Top 5 • The year in Biology • The year in Medicine • BMC in the news • BMC in the Blogosphere • BMC in the community
Over the past week, we’ve been bringing you a summary of what happened in the BMC-series over the last 12 months. Today, we look back at some guest blogs from last year:
BMC in the Blogosphere
As well as bringing you up to date with the latest research and policies from the BMC-series, we’ve also tried to bring you some perspectives from outside the series, via a number of guest blogs by some of our authors and editors:
In May, Nils Gehlenborg, a Research Associate at the Center for Biomedical Informatics at Harvard Medical School and the Broad Institute of MIT and Harvard, outlined a summary of Highlights of the 1st IEEE Symposium on Biological Data Visualization (BioVis 2011) – a collection of articles from a symposium designed to address the growing need for visualization tools to gain insight into large and complex data sets.

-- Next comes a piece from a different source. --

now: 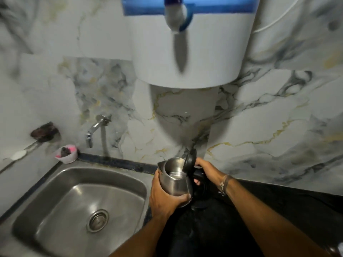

In July, a guest blog from Emma Trantham from the Bristol Veterinary School explained the thinking behind a fortnightly Twitter-based journal club, including a guide to the basics of the Twitterverse for anyone new to the micro-blogging format. That same week, an article in BMC Microbiology went under the microscope…
In September, BMC Pediatrics launched a call for papers on the topic of Quality Improvement in Neonatal Care. Here, Section Editor for the journal Dr. David Paul explains why these types of studies are so important, and why the journal wants to publish them.
October saw Dr Linda Emanuel, Section Editor for BMC Palliative Care, discuss her research teams’ work investigating the important implications of hospital chaplaincy services in a palliative care setting
In November, Dr Valéry Ridde, Associate Editor for BMC Health Services Research, describes a recent workshop he hosted on skills-building in scientific presentation and scientific writing. The workshop was held at the at the Second Global Symposium on Health Systems Research in Beijing, and aims to help researchers effectively communicate their findings in an increasingly globalised world.
Finally, December saw Josh Drew, a lecturer in marine conservation biology at Columbia University, offer a personal perspective on Open Access publishing from a researcher’s point of view – including an explanation of “Why I publish Open Access”.